Overall the dishes seem... a bit forced. While I get the Keller-esque play here, I note stuff that would, at least in my head, produce a lot of dissonance for cleverness. In particular, I worry about the juxtaposition of rosemary, curry, and banana, and think that delicate rabbit might not make its existence known given the potent other ingredients.

The bubble gum shot seems misplaced. Given the attention to everything else, I guess I can't help but think flavored vodka, of all things, is a bit cutesy. What role do you see it playing in the course of the meal? It doesn't seem to me to function as a palate cleanser, or a dessert, or even interesting booze.

Maybe that's the question: what's the story you're trying to tell in this meal? What's the trajectory you're charting?

Thanks for the warm welcome, and thank you for the criticism. I understand your concern about the sacrifice of flavor for cleverness, it is something that I have certainly been concerned with. My approach to food is inspired by chefs like Grant Achatz, Andoni Aduriz, Rene Redzepi, and Quique Dacosta. I'm interested in utilizing food as a medium to convey ideas, emotions, and concepts; these are often the things I initially address when conceptualizing a dish.

I think you are right about the curry banana in the pork dish, originally I was going to do a balsamic poached cherry instead but since cherries are now out of season I've been trying to come up with something else. Any ideas?

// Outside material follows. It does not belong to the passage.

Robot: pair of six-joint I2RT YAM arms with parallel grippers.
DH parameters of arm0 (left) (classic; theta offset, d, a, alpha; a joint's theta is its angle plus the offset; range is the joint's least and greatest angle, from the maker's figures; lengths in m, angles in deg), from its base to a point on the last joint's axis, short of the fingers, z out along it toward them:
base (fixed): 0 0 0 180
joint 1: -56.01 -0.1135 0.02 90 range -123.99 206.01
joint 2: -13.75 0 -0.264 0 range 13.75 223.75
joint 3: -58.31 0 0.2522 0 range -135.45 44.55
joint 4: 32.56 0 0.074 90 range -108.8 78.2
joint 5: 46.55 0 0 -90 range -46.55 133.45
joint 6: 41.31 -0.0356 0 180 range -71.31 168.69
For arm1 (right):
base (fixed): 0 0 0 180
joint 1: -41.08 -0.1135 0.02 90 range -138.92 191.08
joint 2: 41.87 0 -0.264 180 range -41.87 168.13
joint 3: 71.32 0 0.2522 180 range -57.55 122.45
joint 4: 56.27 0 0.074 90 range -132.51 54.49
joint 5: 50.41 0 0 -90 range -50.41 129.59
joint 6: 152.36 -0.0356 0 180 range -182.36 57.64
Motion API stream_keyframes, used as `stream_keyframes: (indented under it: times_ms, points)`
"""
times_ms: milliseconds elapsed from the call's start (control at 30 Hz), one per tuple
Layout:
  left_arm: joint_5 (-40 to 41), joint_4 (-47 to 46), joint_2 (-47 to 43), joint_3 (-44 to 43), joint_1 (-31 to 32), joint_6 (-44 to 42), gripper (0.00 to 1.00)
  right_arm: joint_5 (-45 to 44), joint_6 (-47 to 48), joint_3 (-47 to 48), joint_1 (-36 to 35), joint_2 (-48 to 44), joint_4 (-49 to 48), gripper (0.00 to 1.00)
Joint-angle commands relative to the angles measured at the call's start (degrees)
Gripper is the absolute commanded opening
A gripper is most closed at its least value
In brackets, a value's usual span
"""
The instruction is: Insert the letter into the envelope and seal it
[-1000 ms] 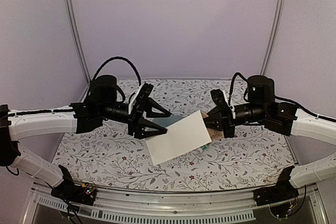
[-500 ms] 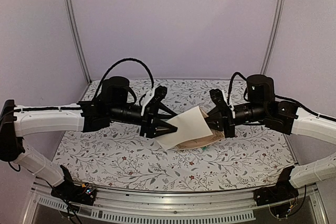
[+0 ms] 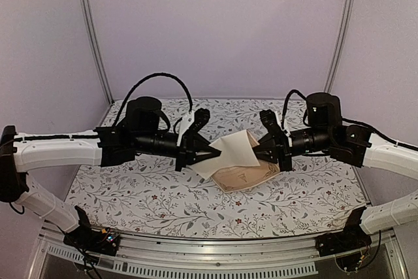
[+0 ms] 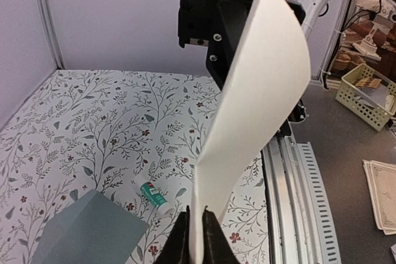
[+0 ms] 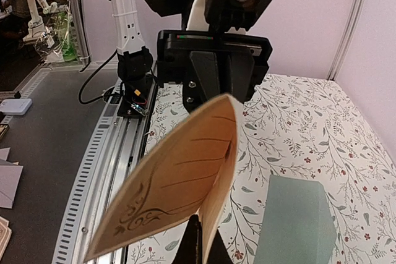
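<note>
L fingers & R fingers each tight on opp. edges of bowed letter, midair

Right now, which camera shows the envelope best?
The right wrist view: the envelope lies flat on the table, teal face clear, only its lower end cut off by the frame. The left wrist view catches one greyish corner. In the top view the letter seems to hide it.

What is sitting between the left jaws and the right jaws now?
Only the letter, bowed in the air, with the left jaws shut on one edge and the right jaws on the opposite edge. The top external view shows it.
</note>
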Motion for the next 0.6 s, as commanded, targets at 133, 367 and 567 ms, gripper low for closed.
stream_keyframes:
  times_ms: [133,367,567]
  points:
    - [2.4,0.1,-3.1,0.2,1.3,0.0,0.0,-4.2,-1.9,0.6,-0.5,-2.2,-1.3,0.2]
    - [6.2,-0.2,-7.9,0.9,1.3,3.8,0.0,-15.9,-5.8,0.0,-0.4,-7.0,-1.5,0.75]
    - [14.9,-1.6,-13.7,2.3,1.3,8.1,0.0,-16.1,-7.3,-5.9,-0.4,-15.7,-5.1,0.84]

The bubble gum shot is sort of a reflection of this past summer and is a miniature version of a cocktail my ex-girlfriend and I created. I sort of pictured it as a pre-dessert sort of thing.

Many of the ideas in these dishes were actually a collaboration between my ex-girlfriend and myself, so the story I'm going after is that of our relationship through food, or something like that. This menu was something we were originally going to create and serve together but now things have changed and the story is less about romance and more about nostalgia.

One of the other dishes I didn't post here was something we came up with called "First Date" which is a miniature version of the first meal we cooked together. It would be gnocchi, sage brown butter, and porcini mushrooms served as one bite in a spoon. That is what was going to start off the meal. I was apprehensive about posting this sort of stuff because of the personal nature of it.

hah, I hope I didn't get to mushy there or anything.

Any other suggestions/comments/criticisms would be much appreciated! You seem to understand the approach I'm going for, even though I didn't make it entirely clear. I hope this helps.

Are you really kicking off the meal with a whole dug leg as the first course? Or are you shredding the meat and serving it in some other form? Overall, I'd be worried about the amount of food you've got here: there's a lot of rich and sweet ingredients, and even with a good dose of balancing acidity, you may find that you quickly overwhelm your guests' satiety signals. Of course, it's hard to know for sure without having more information on the composition of each course.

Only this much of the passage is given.